Within the listing below, locate all lines containing the word "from". Copy each one.

═════ GIVEN INFORMATION

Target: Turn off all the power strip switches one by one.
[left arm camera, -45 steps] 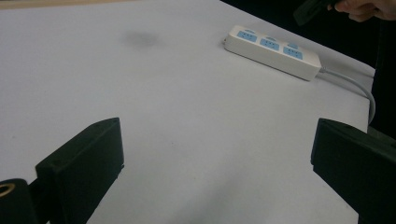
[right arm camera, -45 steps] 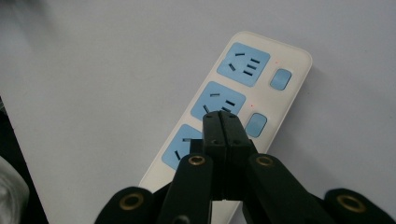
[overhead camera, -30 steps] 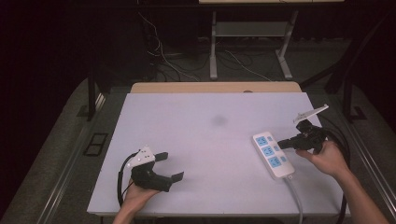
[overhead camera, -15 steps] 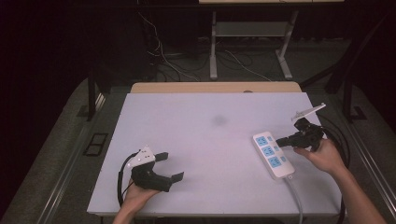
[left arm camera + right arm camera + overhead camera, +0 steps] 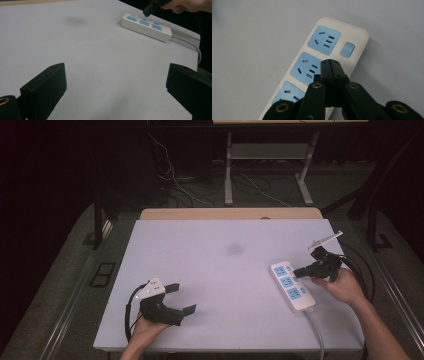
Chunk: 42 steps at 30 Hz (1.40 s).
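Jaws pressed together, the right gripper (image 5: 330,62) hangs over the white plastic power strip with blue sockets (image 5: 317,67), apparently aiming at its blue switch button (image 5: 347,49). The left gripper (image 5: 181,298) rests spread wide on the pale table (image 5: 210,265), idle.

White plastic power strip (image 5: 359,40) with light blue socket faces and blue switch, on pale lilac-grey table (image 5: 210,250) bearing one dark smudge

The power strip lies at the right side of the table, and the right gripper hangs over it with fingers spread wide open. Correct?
Not quite. The right gripper is over the power strip, but its fingers are shut together, as the right gripper view shows. The strip's place is as stated.
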### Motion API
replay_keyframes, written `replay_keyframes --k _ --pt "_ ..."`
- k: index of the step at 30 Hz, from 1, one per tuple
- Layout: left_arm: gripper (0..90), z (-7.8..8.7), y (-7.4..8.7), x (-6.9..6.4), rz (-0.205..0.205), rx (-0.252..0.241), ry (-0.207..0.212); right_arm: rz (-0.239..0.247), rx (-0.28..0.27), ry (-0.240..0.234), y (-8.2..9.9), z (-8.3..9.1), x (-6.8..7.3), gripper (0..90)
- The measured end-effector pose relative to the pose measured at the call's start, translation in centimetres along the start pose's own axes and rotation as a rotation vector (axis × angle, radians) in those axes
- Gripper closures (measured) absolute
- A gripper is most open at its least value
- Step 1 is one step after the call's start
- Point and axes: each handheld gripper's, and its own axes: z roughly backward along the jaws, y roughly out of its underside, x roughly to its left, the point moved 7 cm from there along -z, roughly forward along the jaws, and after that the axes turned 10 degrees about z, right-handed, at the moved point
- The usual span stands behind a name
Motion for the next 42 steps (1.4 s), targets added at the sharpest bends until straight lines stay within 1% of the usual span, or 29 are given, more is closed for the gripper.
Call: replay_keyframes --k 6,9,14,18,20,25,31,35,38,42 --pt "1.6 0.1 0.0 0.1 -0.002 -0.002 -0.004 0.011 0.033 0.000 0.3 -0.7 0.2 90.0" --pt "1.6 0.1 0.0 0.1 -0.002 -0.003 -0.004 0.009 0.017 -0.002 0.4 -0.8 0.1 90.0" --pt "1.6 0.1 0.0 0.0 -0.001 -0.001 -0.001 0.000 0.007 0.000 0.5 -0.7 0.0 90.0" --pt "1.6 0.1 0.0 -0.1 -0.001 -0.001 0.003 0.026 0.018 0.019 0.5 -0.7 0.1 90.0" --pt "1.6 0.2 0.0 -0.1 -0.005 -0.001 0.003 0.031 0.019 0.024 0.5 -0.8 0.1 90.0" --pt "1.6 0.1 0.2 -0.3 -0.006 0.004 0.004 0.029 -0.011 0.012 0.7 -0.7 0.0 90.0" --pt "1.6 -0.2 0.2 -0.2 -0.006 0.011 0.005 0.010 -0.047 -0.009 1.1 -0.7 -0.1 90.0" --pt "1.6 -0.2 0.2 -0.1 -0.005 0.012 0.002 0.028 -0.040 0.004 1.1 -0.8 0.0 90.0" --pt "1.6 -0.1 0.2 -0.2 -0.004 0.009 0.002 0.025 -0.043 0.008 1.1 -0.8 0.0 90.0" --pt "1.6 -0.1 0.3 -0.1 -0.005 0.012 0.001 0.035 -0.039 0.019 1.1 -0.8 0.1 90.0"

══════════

### ANSWER SECTION
- k: index of the step at 30 Hz, from 1, one per tuple
- Point and axes: each handheld gripper's, and its own axes: z roughly backward along the jaws, y roughly out of its underside, x roughly to its left, the point moved 7 cm from there along -z, roughly forward along the jaws, and after that the axes turned 10 degrees about z, right-handed, at the moved point

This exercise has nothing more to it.